··· Supplied material ···
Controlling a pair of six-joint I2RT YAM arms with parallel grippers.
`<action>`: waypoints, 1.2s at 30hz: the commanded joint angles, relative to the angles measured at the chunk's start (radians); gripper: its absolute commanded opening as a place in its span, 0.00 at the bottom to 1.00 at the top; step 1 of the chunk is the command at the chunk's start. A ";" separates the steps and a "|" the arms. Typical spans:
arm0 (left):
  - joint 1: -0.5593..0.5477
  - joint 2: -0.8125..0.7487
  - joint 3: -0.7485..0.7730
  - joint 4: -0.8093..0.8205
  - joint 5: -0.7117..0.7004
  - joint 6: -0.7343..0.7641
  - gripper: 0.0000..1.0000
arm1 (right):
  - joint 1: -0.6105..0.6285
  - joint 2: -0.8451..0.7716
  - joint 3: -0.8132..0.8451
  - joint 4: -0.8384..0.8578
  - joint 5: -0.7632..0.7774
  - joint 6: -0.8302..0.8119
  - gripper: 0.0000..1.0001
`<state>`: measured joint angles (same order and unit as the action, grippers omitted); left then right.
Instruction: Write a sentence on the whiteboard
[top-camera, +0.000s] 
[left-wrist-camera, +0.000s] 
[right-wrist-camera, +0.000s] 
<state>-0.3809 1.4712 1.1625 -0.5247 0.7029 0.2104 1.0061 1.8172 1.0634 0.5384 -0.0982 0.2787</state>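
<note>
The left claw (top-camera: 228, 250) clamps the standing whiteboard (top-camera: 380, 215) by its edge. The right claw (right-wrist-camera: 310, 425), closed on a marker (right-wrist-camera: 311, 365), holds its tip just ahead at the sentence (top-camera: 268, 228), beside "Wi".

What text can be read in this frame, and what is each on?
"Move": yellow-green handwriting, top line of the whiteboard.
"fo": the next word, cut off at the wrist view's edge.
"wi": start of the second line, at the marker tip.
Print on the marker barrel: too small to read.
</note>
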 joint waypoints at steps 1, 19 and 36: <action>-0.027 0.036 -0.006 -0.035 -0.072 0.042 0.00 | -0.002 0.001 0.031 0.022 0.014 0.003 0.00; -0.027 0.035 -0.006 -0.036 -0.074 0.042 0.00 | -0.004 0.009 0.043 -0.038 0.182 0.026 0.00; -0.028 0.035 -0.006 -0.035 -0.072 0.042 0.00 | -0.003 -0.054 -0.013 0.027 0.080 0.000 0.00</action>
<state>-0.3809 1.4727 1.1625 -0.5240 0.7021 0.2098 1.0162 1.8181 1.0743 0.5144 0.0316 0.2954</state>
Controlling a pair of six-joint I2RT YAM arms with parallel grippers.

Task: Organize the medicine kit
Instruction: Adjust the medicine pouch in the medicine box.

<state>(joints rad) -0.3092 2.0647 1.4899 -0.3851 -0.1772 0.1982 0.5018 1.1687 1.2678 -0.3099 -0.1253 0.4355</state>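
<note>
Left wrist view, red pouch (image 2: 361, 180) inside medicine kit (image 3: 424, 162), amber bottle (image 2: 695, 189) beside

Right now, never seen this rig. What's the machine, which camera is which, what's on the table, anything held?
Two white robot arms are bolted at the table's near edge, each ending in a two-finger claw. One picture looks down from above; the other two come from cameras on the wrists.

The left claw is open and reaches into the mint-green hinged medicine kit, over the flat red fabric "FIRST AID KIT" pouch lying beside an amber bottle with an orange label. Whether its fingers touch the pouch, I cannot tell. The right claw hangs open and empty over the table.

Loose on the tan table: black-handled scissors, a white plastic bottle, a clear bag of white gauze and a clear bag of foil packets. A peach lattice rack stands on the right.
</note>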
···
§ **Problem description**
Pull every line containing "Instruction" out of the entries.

§ **Answer to this problem**
Instruction: Write a sentence on the whiteboard
Instruction: Adjust the medicine pouch in the medicine box.

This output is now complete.